Please repeat the listing exactly, with every line intact.

+++++

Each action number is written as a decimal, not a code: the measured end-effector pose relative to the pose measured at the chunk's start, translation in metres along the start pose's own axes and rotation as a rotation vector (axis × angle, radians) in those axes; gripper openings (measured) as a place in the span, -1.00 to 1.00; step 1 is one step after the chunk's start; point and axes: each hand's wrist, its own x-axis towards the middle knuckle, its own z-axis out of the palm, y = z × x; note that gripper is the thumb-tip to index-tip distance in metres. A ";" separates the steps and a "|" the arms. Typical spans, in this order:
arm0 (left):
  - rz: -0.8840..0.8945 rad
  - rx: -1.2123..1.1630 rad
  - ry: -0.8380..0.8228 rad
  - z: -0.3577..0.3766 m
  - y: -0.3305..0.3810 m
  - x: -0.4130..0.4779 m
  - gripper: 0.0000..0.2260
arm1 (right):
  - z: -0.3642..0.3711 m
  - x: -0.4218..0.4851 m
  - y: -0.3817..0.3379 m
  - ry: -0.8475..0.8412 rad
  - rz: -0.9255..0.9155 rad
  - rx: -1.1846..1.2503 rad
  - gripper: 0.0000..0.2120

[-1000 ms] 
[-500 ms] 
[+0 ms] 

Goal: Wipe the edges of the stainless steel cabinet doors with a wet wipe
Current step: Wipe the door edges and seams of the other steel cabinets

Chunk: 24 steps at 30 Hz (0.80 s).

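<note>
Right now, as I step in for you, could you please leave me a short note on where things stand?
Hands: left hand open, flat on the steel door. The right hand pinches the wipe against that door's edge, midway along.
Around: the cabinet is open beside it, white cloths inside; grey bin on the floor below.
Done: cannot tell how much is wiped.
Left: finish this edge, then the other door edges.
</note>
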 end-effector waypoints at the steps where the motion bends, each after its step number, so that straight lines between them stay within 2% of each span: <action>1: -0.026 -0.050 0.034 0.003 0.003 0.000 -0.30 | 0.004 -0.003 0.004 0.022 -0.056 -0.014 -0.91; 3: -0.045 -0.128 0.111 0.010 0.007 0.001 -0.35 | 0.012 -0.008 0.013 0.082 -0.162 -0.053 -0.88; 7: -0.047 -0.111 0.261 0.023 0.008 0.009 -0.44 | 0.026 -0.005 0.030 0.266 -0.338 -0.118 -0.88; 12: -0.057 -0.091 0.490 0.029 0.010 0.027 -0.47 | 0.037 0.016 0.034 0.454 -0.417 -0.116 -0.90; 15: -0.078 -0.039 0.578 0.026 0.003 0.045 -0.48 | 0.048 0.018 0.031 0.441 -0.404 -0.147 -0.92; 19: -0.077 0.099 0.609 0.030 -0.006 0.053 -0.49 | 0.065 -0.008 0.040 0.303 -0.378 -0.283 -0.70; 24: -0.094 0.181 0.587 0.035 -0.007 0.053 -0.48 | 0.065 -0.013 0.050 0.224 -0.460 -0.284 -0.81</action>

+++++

§ **EXERCISE SOLUTION**
Each action number is written as a decimal, not a code: the measured end-effector pose relative to the pose measured at the chunk's start, translation in metres along the start pose's own axes and rotation as a rotation vector (axis × angle, radians) in those axes; gripper openings (measured) as a place in the span, -1.00 to 1.00; step 1 is one step after the chunk's start; point and axes: each hand's wrist, its own x-axis towards the middle knuckle, its own z-axis out of the palm, y = z × x; note that gripper is the thumb-tip to index-tip distance in metres. A ";" separates the steps and a "|" the arms. Typical spans, in this order:
arm0 (left):
  - rz: -0.8840..0.8945 rad
  - rx: -1.2123..1.1630 rad
  - ry: -0.8380..0.8228 rad
  - z: -0.3577..0.3766 m
  - y: -0.3305..0.3810 m
  - x: -0.4130..0.4779 m
  - gripper: 0.0000..0.2260
arm1 (right):
  - z: -0.3642..0.3711 m
  - x: -0.4218..0.4851 m
  - y: -0.3817..0.3379 m
  - ry: -0.8475..0.8412 rad
  - rz: -0.9255..0.9155 rad
  - rx: -1.1846..1.2503 rad
  - gripper: 0.0000..0.2120

[-1000 ms] 
[-500 ms] 
[+0 ms] 

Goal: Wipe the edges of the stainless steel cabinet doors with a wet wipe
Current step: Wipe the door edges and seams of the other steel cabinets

Chunk: 24 steps at 30 Hz (0.80 s).

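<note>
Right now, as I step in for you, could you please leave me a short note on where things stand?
Hands: left hand open, flat on the steel door. The right hand pinches the wipe against that door's edge, midway along.
Around: the cabinet is open beside it, white cloths inside; grey bin on the floor below.
Done: cannot tell how much is wiped.
Left: finish this edge, then the other door edges.
</note>
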 end-effector waypoints at the steps where the motion bends, each after its step number, so that straight lines between them stay within 2% of each span: <action>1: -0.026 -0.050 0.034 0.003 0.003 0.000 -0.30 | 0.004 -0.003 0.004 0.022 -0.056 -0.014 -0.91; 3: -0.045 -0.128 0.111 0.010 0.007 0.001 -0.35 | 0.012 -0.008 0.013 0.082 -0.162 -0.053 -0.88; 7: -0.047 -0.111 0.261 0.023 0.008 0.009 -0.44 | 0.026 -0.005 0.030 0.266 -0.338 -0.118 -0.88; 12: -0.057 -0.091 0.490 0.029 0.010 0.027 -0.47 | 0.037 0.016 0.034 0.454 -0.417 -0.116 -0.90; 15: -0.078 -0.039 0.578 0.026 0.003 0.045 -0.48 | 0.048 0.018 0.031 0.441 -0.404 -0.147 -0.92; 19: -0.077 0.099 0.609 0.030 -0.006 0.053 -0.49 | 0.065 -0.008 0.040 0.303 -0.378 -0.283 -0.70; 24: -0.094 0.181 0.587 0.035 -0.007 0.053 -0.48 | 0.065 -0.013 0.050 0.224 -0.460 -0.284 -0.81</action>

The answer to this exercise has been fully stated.